Canaris, Wilhelm Franz, born on 01-01-1887 in Aplerbeck near Dortmund, , the son of wealthy industrialist Carl Canaris and his wife Auguste, born Popp. Wilhelm had two brothers and a younger sister. His brother Carl August died already 27-02-1934, 52, in Muralto, Locarno, Ticino, Swiss. Due to his father’s work in the steel industry, first at the Aplerbecker Hütte and later at the Niederrheinische Hütte, the family often moved. Wilhelm grew up in luxury. His parents owned a villa with its own park and tennis court in Duisburg, where they lived from 1892. Until 1938 Canaris believed that his family was related to the Greek admiral, freedom fighter and politician Constantine Kanaris
, who died on 02-09-1877, which influenced his decision to join the navy. While on a visit to Corfu he was given a portrait of the Greek hero, which he always kept in his office.

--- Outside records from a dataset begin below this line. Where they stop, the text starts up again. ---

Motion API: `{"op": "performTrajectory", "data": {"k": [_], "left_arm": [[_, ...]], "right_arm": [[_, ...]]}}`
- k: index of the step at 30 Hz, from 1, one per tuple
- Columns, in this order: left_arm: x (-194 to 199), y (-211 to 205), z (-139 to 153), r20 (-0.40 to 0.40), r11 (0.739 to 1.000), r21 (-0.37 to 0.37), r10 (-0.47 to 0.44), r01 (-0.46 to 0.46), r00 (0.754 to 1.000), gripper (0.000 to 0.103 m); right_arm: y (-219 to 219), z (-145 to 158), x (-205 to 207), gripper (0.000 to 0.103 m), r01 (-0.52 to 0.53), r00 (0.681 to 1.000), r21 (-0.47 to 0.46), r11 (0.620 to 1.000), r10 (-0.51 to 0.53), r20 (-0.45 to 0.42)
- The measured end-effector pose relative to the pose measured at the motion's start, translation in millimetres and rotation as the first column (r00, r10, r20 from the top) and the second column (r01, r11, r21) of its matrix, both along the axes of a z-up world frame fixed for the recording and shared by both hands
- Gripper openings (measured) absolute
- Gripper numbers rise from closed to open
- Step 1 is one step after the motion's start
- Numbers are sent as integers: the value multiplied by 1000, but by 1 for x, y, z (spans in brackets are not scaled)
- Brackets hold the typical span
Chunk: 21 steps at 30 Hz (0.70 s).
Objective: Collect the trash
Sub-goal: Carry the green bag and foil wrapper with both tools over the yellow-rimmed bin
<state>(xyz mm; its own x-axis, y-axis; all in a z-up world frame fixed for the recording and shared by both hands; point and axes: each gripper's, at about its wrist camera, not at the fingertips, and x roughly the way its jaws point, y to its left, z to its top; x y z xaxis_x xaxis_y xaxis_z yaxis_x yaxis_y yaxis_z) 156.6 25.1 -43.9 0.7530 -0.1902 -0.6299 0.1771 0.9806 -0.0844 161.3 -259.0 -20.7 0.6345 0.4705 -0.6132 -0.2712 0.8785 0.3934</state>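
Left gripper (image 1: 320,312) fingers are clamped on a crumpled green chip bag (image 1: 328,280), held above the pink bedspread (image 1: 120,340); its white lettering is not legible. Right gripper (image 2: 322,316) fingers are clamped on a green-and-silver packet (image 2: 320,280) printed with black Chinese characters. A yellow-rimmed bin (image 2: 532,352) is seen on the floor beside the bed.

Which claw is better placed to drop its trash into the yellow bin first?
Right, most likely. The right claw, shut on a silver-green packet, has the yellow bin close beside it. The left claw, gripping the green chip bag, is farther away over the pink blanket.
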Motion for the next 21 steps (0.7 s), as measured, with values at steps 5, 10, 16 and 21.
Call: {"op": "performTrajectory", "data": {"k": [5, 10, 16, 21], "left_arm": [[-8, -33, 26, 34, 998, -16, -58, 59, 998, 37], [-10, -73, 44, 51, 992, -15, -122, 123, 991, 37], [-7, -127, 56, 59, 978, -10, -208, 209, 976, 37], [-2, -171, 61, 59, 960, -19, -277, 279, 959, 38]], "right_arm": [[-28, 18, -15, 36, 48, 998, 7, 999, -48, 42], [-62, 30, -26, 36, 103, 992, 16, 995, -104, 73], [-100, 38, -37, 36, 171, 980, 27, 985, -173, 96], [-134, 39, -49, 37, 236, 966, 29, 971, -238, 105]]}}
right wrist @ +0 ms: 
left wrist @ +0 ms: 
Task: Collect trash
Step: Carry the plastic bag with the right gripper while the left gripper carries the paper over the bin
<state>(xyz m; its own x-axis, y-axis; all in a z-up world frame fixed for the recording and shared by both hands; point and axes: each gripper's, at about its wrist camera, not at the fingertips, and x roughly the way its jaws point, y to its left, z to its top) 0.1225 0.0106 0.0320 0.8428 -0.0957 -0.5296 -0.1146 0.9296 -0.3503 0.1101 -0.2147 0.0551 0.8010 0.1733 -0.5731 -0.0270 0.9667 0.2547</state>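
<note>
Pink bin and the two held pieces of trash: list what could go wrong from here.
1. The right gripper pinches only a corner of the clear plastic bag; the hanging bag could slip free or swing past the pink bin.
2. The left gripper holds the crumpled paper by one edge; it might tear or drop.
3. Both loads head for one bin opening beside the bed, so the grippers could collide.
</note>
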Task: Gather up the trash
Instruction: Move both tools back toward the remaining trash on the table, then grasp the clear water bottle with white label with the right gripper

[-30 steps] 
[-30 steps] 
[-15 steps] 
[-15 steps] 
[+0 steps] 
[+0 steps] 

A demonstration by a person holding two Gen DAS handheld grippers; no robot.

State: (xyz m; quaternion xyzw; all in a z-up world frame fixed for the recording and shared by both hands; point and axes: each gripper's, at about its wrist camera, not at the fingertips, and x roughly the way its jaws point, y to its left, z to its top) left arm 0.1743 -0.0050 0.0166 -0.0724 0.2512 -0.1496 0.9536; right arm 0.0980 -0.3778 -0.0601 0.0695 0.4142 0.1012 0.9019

From 1898 he attended the Steinbart-Gymnasium in the same place. He was taken to school with a carriage every day. He was one of the most intelligent students in his class, but he had few friends. This was mainly because he chose this himself. Contemporaries describe him as a reserved and taciturn person, preferring seclusion. Spying was at an early age with Wilhelm. It seems that as a child he was already interested in experimenting with invisible ink and that he gave himself pseudonyms. The other children at school sometimes called him “the peeper”.
In 1905, aged seventeen, Canaris joined the German Imperial Navy and by the outbreak of World War I was serving on board the SMS Dresden as an intelligence officer. This cruiser was the only ship that managed to evade the British Fleet for a prolonged period during the Battle of the Falkland Islands in December 1914, largely due to his excellent deception tactics. Whilst anchored in Cumberland Bay, Robinson Crusoe Island, the Dresden was trapped and forced to scuttle after fighting a battle there with the Royal Navy . Most of the crew were interned in Chile in March 1915, but Canaris escaped in August 1915, using his fluency in Spanish; with the aid of some German merchants he returned to Germany in October 1915 via, among other countries, Great Britain. Canaris married Erika Waag in 1919. They had two daughters Eva (1923) and Brigitte (1926), but the marriage was not happy. Erika died, age 78, in 1970 in Madrid, Community of Madrid, Spain.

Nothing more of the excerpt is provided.